Problem
Your answer must restate the listing below word for word and contain no images.

————————

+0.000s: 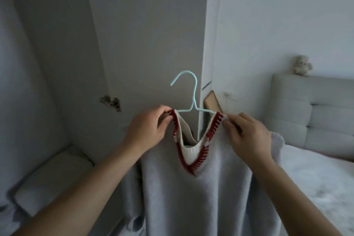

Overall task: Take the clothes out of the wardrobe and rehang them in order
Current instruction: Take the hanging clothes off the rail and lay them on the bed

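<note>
Head view: we hold a grey sweater (191, 197) on a pale blue hanger (193, 99) before the open wardrobe door (145, 34), hook up (its tip pointing left), bar running left-right, body hanging down. Our left hand (147, 130) and right hand (249, 136) each pinch a shoulder beside the red-trimmed collar (191, 159).
</note>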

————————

Exercise answer
+0.000s: 

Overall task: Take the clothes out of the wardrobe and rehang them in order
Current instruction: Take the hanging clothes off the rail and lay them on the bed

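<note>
Head view: we hold a grey sweater (191, 197) on a pale blue hanger (193, 99) before the open wardrobe door (145, 34), hook up (its tip pointing left), bar running left-right, body hanging down. Our left hand (147, 130) and right hand (249, 136) each pinch a shoulder beside the red-trimmed collar (191, 159).
</note>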

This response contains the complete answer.